Small change, you have to use wilcards.country inside the shell call:

    rule analyze_country:
        input: 'whatever.{country}.txt'
        output: 'analysis.{country}.txt'
        shell:
            'run-analysis-on-country {input} {output} --country={wildcards.country}'

cgarciae · on Sept 24, 2018

Sounds like a group_by and then do a function per group? Pypeline doesn't have grouping but sounds like Spark or Dask should the the job.

bayesian_horse · on Sept 24, 2018

Dask is relatively lightweight actually, because it is pure Python.

Also, there is "Streamz" which solves a similar problem, seems more mature and can work with or without Dask or Dask-Distributed.

cgarciae · on Sept 24, 2018

Dask might be lightweight internally but resorting to it just to solve a simple task that requires concurrency is not "simple".

Streamz looks nice! However:

"Streamz relies on the Tornado framework for concurrency. This allows us to handle many concurrent operations cheaply and consistently within a SINGLE THREAD."

Apparently you can set it up to use Dask to escape the single threads but that is kind of a global config. With Pypeline you can mix and match between using Processes, Threads, and asyncio.Tasks where it makes sense, resource management per stage is simple and explicit. If you have some understanding of the multiprocessing, threading and asyncio modules, Pypeline will save you tons of time.

Still, will keep an eye on Streamz, its a very nice work, lots of features, it should get more visibility.

bayesian_horse · on Sept 25, 2018

Pypeline doesn't seem that simple itself.

unethical_ban · on Sept 25, 2018

Why not?
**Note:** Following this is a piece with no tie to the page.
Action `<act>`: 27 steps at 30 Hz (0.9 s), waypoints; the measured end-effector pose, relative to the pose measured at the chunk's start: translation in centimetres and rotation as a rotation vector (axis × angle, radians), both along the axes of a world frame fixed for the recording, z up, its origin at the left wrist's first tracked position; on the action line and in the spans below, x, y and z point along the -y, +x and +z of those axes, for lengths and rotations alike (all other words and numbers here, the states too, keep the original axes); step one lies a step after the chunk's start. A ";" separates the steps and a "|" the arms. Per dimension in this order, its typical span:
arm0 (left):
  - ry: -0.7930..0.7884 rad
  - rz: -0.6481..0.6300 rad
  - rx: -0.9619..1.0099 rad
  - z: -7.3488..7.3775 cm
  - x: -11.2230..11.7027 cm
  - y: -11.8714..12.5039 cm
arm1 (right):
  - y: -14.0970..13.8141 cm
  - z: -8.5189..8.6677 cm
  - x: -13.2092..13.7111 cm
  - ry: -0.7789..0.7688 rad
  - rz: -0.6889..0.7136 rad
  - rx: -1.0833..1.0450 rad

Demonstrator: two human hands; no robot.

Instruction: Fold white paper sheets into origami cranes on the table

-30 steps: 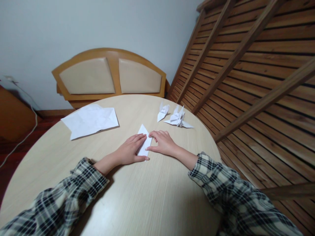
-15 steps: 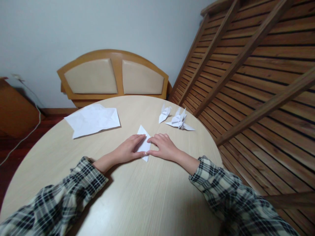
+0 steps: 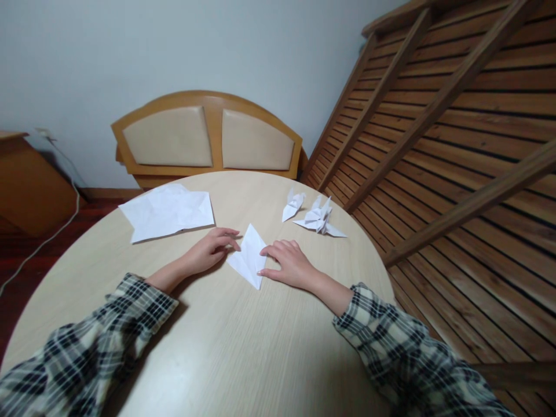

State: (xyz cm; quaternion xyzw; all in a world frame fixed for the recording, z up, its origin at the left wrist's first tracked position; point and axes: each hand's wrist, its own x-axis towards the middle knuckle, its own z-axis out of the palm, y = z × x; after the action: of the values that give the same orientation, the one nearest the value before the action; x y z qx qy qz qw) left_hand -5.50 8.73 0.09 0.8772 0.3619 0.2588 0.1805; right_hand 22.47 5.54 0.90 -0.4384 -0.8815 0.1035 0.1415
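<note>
A white sheet folded into a kite shape, the folded paper (image 3: 249, 255), lies on the table between my hands. My right hand (image 3: 287, 262) rests at its right edge, with the thumb and forefinger tips on the paper, holding it there. Just off the upper left edge is my left hand (image 3: 211, 250), its fingers loosely bent and apart, with nothing in them; whether a fingertip touches the paper is hard to make out. Beyond my right hand stand white folded paper cranes, a smaller one (image 3: 293, 205) and a clustered group (image 3: 319, 216).
Creased white paper sheets (image 3: 169, 211) lie at the far left of the round wooden table (image 3: 243, 359). Behind it is a padded wooden headboard (image 3: 216, 133). A slatted wooden panel (image 3: 460, 127) leans along the right side. A white cable (image 3: 47, 246) runs down at the left.
My left hand has lifted off the folded paper and moved left, uncovering its left half. My right hand stays at the right edge. The view has shifted slightly.
</note>
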 end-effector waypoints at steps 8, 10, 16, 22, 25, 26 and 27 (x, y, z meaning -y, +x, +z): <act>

It seems to be a boilerplate remover for simple parallel processing tasks.

bayesian_horse · on Sept 26, 2018

Maybe I'm just not quite able to get why "lightweight" is a thing. I also prefer Django over Flask for even the simplest of server software...

timkpaine · on Sept 24, 2018

Similar to a library I've been working on as well: https://github.com/timkpaine/tributary

TBastiani · on Sept 24, 2018

mpipe might also be of interest.

http://vmlaker.github.io/mpipe/

cgarciae · on Sept 24, 2018

Thanks! Did take a look at mpipe (its actually referenced in the readme). But mpipe has its flaws:

1. It uses None as the stage terminator, this is VERY error prone, what if you actually want to send None? Pypeline uses a special private terminator.

2. You have to first manually put all the data into the pipe in a for-loop and then manually get it out. In Pypeline all this is simplified: it consumes iterables and all stages are iterables, so its 100% compatible with any function/framework that accepts iterables.

cgarciae · on Sept 24, 2018

3. If you first have to put in all the data first you cant handle streams. Pypeline accepts non-terminating iterables and also gives you back possibly non-terminating iterables.

davidnet · on Sept 24, 2018

Wow. It seems to save a lot of boilerplate code for ETL.

make3 · on Sept 24, 2018

Looks similar to what tf.data does for Tensorflow

cgarciae · on Sept 24, 2018

Nice to hear that. When I wrote this:

"Pypeline was designed to solve simple medium data tasks that require concurrency and parallelism but where using frameworks like Spark or Dask feel exaggerated or unnatural."

it was actually because I've resorted / hacked into tf.data and Dask in the past just to get concurrency and parallelism. Pypeline is way more natural for pure python stuff.